Contact Judi Kozlowski.  Judi contacted me to give me Hilton's offer.  I bought the resale from her.  I went to a Hilton Club presentation, they offered me the original price if I wanted to upgrade to deed (perpetual).


----------



## ccwu (Aug 5, 2014)

holdaer said:


> Are you talking about The Hilton Club - New York?  If so, I think HGVC is looking to buy back these lease agreements to expand regular TS inventory in New York.  I could be misinformed but it does make sense based on HGVC TS model to leverage current assets.



Yes.  Hilton Club NY at Avenue of America and 53rd Street.  Not the 57th street one.  The 57th Street points can not book Hilton club NY, but Hilton Club can book 57th street and any other HGVC resort.


----------



## ccwu (Aug 5, 2014)

holdaer said:


> Are you talking about The Hilton Club - New York?  If so, I think HGVC is looking to buy back these lease agreements to expand regular TS inventory in New York.  I could be misinformed but it does make sense based on HGVC TS model to leverage current assets.

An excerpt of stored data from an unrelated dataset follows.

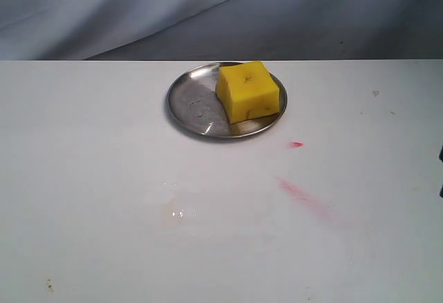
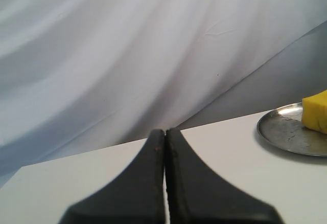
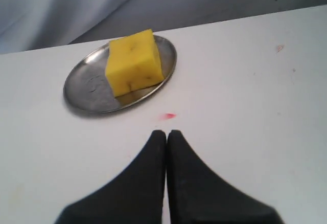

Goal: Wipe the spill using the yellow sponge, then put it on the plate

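Observation:
The yellow sponge (image 1: pixel 248 90) rests on the right half of the steel plate (image 1: pixel 187 102) at the back of the white table. No amber spill shows; only a faint colourless wet trace (image 1: pixel 181 213) marks the table in front of the plate. My left gripper (image 2: pixel 165 132) is shut and empty, off to the side of the plate (image 2: pixel 286 132) and sponge (image 2: pixel 317 112). My right gripper (image 3: pixel 166 133) is shut and empty too, hanging short of the plate (image 3: pixel 87 88) and sponge (image 3: pixel 134 63). Neither gripper's fingers appear in the exterior view.
A small red dot (image 1: pixel 296 144) lies right of the plate's front, also seen just beyond my right gripper as a red dot (image 3: pixel 167 115). A pink-red smear (image 1: pixel 304 196) streaks the table further forward. A grey cloth backdrop (image 1: pixel 138 5) hangs behind the table's far edge.

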`<state>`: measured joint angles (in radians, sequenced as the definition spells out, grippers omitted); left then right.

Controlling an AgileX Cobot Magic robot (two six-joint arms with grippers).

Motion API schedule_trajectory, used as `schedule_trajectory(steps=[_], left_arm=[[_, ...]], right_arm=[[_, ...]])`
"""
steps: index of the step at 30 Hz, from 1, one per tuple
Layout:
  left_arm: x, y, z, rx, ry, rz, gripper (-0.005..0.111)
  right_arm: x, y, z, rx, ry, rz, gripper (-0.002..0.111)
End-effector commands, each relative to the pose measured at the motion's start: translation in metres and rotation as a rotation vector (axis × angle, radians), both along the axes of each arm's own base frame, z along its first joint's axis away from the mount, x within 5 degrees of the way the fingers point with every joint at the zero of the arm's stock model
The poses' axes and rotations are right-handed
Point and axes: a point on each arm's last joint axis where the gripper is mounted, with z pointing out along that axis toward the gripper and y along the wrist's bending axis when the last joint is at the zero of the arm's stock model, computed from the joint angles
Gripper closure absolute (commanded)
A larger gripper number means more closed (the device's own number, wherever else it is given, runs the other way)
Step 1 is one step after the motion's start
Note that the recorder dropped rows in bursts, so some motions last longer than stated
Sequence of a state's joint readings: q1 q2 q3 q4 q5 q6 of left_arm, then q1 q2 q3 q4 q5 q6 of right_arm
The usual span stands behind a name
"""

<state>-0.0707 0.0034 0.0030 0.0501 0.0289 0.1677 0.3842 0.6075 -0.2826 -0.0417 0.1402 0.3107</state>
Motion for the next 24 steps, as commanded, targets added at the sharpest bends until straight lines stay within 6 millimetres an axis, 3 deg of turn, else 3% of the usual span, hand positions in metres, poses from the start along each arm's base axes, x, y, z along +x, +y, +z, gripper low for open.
schedule_trajectory(steps=[1,7,18,24], left_arm=[[0.0,0.0,0.002,-0.017,-0.014,0.0,0.107],[0.0,0.0,0.002,-0.017,-0.014,0.0,0.107],[0.0,0.0,0.002,-0.017,-0.014,0.0,0.107],[0.0,0.0,0.002,-0.017,-0.014,0.0,0.107]], right_arm=[[-0.013,-0.015,-0.006,-0.047,-0.121,-0.058,0.108],[-0.033,-0.031,-0.012,-0.153,-0.263,-0.13,0.108],[-0.06,-0.038,-0.017,-0.203,-0.446,-0.165,0.108],[-0.063,-0.038,-0.021,-0.199,-0.462,-0.167,0.108]])
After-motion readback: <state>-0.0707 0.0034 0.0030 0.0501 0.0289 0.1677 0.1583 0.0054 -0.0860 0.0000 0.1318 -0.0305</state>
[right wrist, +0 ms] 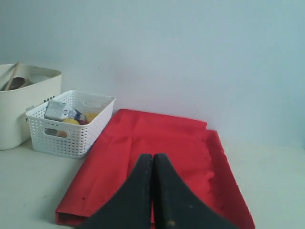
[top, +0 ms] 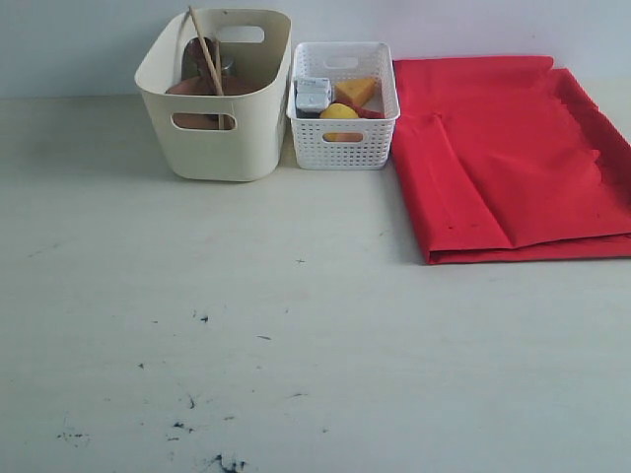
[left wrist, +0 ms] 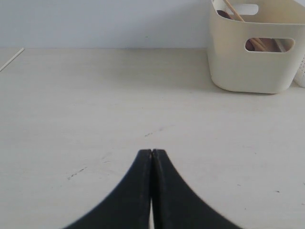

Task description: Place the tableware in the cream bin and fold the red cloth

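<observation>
The smooth, round-cornered cream bin is set at the back of the pale, scuffed bench; wooden chopsticks and a round brown wooden plate are held inside it. The red cloth is laid folded flat just beside the white lattice basket. The left hand and right hand are seen pressed fully together, nothing gripped.

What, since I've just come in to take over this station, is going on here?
Nothing is being handled right now. The left gripper and the right gripper are both shut and empty. The cream bin holds the chopsticks and other tableware, the white basket beside it holds food, and the red cloth lies folded flat on the table.
</observation>
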`<state>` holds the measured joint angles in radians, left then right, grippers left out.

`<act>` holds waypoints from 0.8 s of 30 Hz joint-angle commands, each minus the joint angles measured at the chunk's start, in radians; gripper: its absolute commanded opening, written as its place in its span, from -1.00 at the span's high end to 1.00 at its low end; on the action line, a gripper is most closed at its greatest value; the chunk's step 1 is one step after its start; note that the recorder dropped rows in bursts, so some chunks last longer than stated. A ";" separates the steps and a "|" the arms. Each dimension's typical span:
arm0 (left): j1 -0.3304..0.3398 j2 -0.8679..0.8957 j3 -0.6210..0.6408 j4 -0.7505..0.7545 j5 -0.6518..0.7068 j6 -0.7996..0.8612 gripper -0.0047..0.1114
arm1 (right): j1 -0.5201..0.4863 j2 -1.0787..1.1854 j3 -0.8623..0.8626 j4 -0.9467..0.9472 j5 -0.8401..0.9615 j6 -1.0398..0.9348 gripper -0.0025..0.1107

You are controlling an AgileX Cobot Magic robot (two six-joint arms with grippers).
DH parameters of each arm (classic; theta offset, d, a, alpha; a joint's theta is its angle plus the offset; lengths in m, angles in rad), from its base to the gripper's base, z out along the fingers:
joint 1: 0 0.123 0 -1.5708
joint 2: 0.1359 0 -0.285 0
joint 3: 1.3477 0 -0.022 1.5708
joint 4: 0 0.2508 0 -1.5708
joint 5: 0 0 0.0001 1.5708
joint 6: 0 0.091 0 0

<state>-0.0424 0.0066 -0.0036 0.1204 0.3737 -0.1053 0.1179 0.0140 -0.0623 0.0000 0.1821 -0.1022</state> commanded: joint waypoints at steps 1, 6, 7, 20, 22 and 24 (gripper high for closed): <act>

I went for a presentation.  The Hilton Club said they are separate from HGVC.  HGVC points and 57th street NY points can not be used here to make reservation.  I have to pay fees for Hilton Club membership fee on top of HGVC club membership.  They are going to expand, but the reservation or usage is restricted to Hilton Club owners only as they are now.


----------



## Sandy VDH (Aug 5, 2014)

They are adding 1 or 2 additional floors of rooms.  They are converting the RTU to Full Deeded ownership.  I was just there 5 weeks ago and spoke to the lounge angels about the construction noise and such.


----------



## LondonAndy (Aug 8, 2014)

I got an e-mail from HGVC a couple of days ago.  It is about three times the amount we paid in the resale market about four years ago.  I think that we'll hang on to it regardless......

_We have noticed that you have not been using your points. If you are considering selling your timeshare interval, please be advised that HGVC has a new option that may be of interest to you. This option is called Cancel Partial Refund. 

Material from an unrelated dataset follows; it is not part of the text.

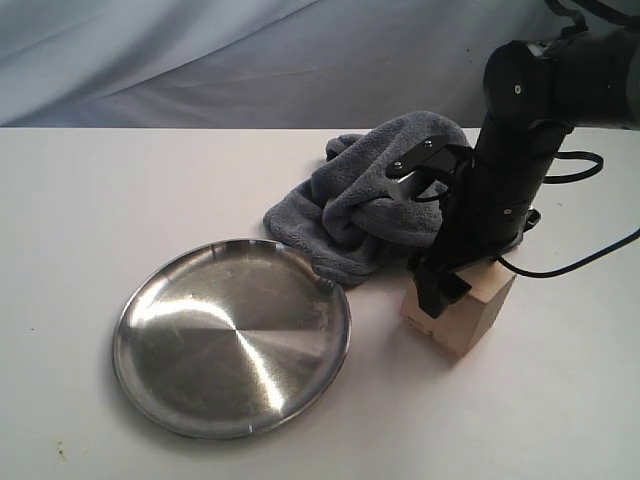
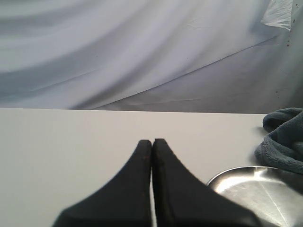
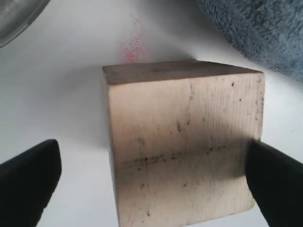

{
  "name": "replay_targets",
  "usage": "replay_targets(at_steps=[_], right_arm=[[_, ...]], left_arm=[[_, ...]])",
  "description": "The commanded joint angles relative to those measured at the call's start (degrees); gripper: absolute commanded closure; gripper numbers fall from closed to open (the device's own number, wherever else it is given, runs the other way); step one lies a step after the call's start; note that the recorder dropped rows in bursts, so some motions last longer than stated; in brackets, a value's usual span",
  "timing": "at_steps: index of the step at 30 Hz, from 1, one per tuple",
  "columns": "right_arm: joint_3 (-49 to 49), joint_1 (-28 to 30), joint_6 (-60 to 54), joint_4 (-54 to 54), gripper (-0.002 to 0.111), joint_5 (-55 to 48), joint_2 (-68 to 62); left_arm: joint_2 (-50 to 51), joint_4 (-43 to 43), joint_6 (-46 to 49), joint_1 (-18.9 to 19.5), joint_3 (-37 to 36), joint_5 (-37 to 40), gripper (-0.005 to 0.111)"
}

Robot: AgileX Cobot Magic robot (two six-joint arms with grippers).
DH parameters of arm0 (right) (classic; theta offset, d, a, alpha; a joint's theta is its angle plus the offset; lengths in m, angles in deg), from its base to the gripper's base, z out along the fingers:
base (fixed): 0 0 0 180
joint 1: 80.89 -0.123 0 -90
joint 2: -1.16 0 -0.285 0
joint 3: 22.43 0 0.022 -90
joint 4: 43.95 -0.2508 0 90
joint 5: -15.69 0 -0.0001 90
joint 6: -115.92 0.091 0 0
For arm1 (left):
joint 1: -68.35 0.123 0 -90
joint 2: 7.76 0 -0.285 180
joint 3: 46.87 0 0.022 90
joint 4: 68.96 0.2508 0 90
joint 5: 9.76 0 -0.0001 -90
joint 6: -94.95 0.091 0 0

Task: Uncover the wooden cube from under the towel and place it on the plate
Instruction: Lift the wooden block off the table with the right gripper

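On the white table (image 1: 100, 200), the right claw (image 3: 152, 161) stands wide around the wooden cube (image 3: 184, 118), maybe touching; left claw (image 2: 152, 144) pressed together.

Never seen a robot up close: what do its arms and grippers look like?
The right arm is glossy black and rounded, with small silver screws, a silver metal block near the wrist and thin black cables. The fingers are matte black tapering wedges.

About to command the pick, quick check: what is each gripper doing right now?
Left gripper: shut, holding nothing.
Right gripper: open, a finger on either side of the cube, not clamped on it.
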Motion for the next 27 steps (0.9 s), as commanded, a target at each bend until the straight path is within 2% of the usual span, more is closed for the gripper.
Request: replay_targets(at_steps=[1, 10, 27], right_arm=[[-0.3, -0.3, 0.3, -0.3, 0.011, -0.4, -0.8], [-0.3, -0.3, -0.3, -1.4, 0.011, 0.4, 3.5], [-0.3, -0.3, -2.6, 0.4, 0.011, 1.6, 3.5]], left_arm=[[-0.1, 0.0, 0.0, 0.0, -0.3, -0.1, 0.105], [-0.1, 0.0, -0.2, 0.0, -0.3, -0.1, 0.105], [-0.1, 0.0, 0.0, 0.0, -0.3, -0.1, 0.105]])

With this option we can cancel your contract,  and mail you a check for $19,700.00 NET to you within approximately ten to twelve weeks from the day you decide to execute this option.  This is a very quick and easy option with virtually no waiting time. Although you will no longer be a member of HGVC you will be able to keep your HHonors membership according to their terms of use and at the tier that you have earned directly with HHonors.  Please keep in mind that this offer is subject to change and is not guaranteed for a future date.  If you are interested in this option, please contact us as soon as possible. 

Best regards,

Resale Department
Hilton Grand Vacations
6355 Metrowest Blvd, Suite 180
Orlando, FL 32835
800-579-6129 or 407-722-3721
407-722-3720 Fax
resale@hgvc.com_


----------



## vacationhopeful (Aug 8, 2014)

LondonAndy said:


> I got an e-mail from HGVC a couple of days ago.  It is about three times the amount we paid in the resale market about four years ago.  I think that we'll hang on to it regardless......
> 
> 
> 
> ...


----------



## Omne (Aug 13, 2014)

Upon further reflection, I've removed my post due to a confidentiality clause in the agreement HCNY sent me.


----------



## hvacrsteve (Aug 28, 2014)

*I took the money!*

Pretty amazed by the offer I received!
I never expected to sell it for gain, so it is RTU so I decided I would like my freedom back to go other places we haven't been in a while and we also have another getaway we didn't have before.
I was seeing .80 a point and I just expected it to go down from there.
I love NY and I have fond memories from the Hilton Club.

I don't get to complain about the coffee but until the end of the year!

So I am very happy with the club and maybe I will visit it as a non member!


----------



## Seth Nock (Aug 30, 2014)

Yes, I can help you sell your units back to Hilton if you want to.


----------



## JackieC2 (Sep 27, 2014)

I was offered $13,000 for 7000 points a few months ago. I refused. This week got an offer for $23,000 by email. Wonder if they will give me another offer for more.

I will lose my diamond status unless I buy another timeshare from HGVC which will cost way more than $23K.

However with the $23K plus not having to pay $2K each year for maintenance, I can buy lounge access for lots of nights at the hotel and will still be Gold.


----------



## PigsDad (Sep 27, 2014)

JackieC2 said:


> I will lose my diamond status unless I buy another timeshare from HGVC which will cost way more than $23K.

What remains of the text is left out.